School of Visual Culture
We are constantly told that our capacity for attention is diminishing. In a world where we are constantly distracted by the phones in our pockets and by the screens in our lives, it is hard to pay proper attention. One of the challenges that we take on in the School of Visual Culture is to pay deep attention to things, to events, to places and to each other. Our students – on our masters programmes in Design History and Material Culture, and Art in the Contemporary World and our BA programme in Visual Culture – spend much of their time paying close attention, researching deeply to produce new and critical understandings of the world about us. Skilled writers and thinkers, they share their ideas about art, design and everyday life in texts, podcasts, publications and exhibitions.

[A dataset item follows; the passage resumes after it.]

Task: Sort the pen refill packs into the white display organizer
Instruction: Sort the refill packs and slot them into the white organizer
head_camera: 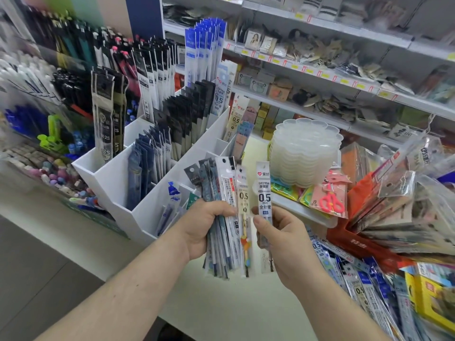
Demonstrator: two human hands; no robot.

Our graduating BA Visual Culture students have chosen to call their collective installation, Exhausting the Unnoticed. It is a nod to the French writer Georges Perec who attempted to ‘exhaust’ Paris in his 1975 book, Tentative d’épuisement d’un lieu parisien. Exhausting did not mean to deplete: rather, it meant to pay attention to every possible aspect of a situation or a thing, to trace causes and effects, to track lines of movement and stubborn blocks, and to find ways of communicating one’s experience to others. Paying attention in this way is a way of knowing the world and is, perhaps, what is required if we are to change it for the better.